Is the frozen tardigrade the first quantum-state animal in history?

Is the frozen tardigrade the first quantum-state animal in history?

Tardigrades - incredibly resistant microscopic creatures, capable of surviving immersion in boiling water, lack of oxygen and intense ultraviolet radiation, thanks to a state of suspended life, a survival mechanism in which tardigrades curl up and dehydrate, suspending the their biological functions indefinitely to withstand extreme environmental conditions.

Now, researchers have exposed tardigrades to the coldest temperatures and highest pressures tardigrades have ever survived - not just to test biological limits of creatures, but also to see if a frozen tardigrade could be incorporated into two quantum entangled electrical circuits, then subsequently reanimated to its normal active state.

The results, reported in a new article published on the prepress database arXiv, suggest that, yes, scientists may be able to add “entanglement quan temporary tistico “to the growing list of achievements of the tardigrade. However, early responses to the paper disputed this finding. If the results ultimately stand up to peer review, then this experiment will represent the first time a living animal has been quantistically entangled - a bizarre phenomenon typically limited to the smallest subatomic particles.

The phenomenon of quantum entanglement is so strange that even Albert Einstein had his doubts about it, famously dubbing the process "ghostly action at a distance". Essentially, the effect occurs when two tiny subatomic particles bind to each other so that a change in the spin or momentum of one particle instantly changes the other particle the same way - even when the two particles they are separated by incredibly large distances.

This effect may be able to transcend the subatomic realm, as scientists attempted to demonstrate in a 2018 article in the Journal of Physics Communications. That team found that some photosynthetic bacteria were able to become entangled with photons of light, when the resonant frequency of light in a mirrored room eventually synchronized with the frequency of electrons in the bacteria's photosynthetic molecules, Live Science previously reported. .

The authors of the new arXiv article set out to test whether a multicellular organism such as a tardigrade could develop such a relationship. In their experiment, the team collected three tardigrades from a roof gutter in Denmark. In their animate state, the tardigrades measured between 0.008 and 0.018 inches (0.2 to 0.45 millimeters) - however, after the researchers froze the tardigrades and sent them into a state of attunement, the animals shrank. at about one-third that size.

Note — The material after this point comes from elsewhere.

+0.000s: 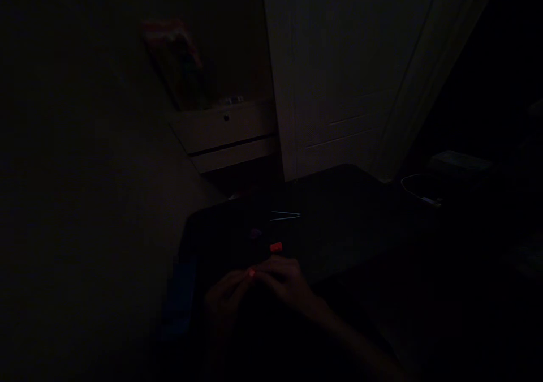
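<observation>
In the dim light, my left hand and my right hand meet low in the view, fingertips together. Between them shows a small glowing orange-red piece, pinched by both hands; its kind is too small and dark to tell. Just beyond the fingers, a red-orange lump lies on the dark tabletop. Left of that lump is a small purplish lump. Farther back rests a thin V-shaped metal tool like tweezers, its closed end pointing right.
A blue box-like object stands at the left by the table. Behind the table are a pale drawer unit and a white panelled door. At right, a white cable curves near a pale flat box.
</observation>
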Available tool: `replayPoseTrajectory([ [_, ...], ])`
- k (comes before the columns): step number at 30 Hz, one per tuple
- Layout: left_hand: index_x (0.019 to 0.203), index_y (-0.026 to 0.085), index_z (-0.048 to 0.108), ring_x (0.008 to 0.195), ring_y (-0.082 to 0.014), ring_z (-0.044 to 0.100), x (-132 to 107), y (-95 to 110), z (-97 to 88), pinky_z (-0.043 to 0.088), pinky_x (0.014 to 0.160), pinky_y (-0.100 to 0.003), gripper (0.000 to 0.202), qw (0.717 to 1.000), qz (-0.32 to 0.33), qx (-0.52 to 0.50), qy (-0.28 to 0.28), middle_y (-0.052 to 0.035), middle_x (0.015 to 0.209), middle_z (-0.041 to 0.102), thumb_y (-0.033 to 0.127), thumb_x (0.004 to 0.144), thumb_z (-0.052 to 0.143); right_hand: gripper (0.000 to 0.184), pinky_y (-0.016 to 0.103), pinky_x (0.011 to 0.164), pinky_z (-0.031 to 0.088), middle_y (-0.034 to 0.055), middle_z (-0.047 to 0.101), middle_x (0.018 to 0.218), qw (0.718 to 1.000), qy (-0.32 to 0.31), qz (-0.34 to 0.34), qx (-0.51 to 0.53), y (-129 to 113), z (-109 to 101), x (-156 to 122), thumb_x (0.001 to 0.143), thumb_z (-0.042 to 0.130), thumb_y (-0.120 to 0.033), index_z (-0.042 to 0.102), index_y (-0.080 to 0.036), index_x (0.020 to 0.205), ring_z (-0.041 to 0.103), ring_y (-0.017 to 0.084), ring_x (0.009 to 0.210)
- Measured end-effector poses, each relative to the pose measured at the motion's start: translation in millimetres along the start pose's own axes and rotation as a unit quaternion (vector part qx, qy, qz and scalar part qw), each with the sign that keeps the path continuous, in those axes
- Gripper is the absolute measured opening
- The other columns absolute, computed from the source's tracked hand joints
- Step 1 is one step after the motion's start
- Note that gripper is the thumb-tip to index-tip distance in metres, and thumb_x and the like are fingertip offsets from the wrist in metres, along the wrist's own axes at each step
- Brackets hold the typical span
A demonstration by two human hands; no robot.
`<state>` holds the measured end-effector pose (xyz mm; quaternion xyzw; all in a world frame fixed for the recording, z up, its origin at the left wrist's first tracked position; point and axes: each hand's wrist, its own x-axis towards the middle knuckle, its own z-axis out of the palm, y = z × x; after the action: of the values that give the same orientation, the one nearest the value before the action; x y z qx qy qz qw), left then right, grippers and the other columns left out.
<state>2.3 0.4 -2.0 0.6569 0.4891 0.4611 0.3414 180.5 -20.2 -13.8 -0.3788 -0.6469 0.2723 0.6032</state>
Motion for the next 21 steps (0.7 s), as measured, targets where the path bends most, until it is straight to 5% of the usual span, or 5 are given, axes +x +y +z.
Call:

Photo credit - Depositphotos.com From there, the team further froze the tardigrades, cooling them to a fraction of a degree above absolute zero - the coldest temperature at which a tardigrade has ever been exposed and survived. The team placed each frozen tardigrade between two capacitor plates of a superconducting circuit that formed a quantum bit, or "qubit" - a unit of information used in quantum computing. When the tardigrade made contact with the qubit (called Qubit B), it shifted the resonant frequency of the qubit. That tardigrade-qubit hybrid was then coupled to a second neighbor circuit (Qubit A), so that the two qubits got entangled. Over the course of several tests that followed, the researchers saw that the frequency of both qubits and the tardigrade changed in tandem, similar to a three-part entangled system.

Seventeen days after the tardigrades entered in their attuned states, the researchers gently warmed them in an attempt to revive them. One of the tardigrades returned to its animate state, while the other two died. That survivor has indeed become the first quantum entangled animal in history, the researchers said. The paper has not yet been peer-reviewed, but early responses from the scientific community have been critical. Douglas Natelson, chair of the physics and astronomy department at Rice University in Texas, wrote on his blog that the experiment "did not entangle a tardigrade with a qubit in any meaningful sense." "What the authors did here was put a tardigrade over the capacitive parts of one of the two paired qubits," wrote Natelson. "The tardigrade is mostly (frozen) water, and here it acts as a dielectric, shifting the resonant frequency of the only qubit it sits on. This is not entanglement in any meaningful sense. "

" The qubit is an electrical circuit and putting the tardigrade next to it affects it through the laws of electromagnetism that we have known for more than 150 years, "tweeted Ben Brubaker, science writer and former physicist. "Putting a speck of dust next to the qubit would have a similar effect."

Whether or not the tardigrade experienced a "ghostly action" from the qubits it was attached to, the study shows that the critters are even more durable than previously thought. As exciting as a "quantum tardigrade" may seem, this experiment should at least serve as a reminder that normal tardigrades are fascinating enough on their own.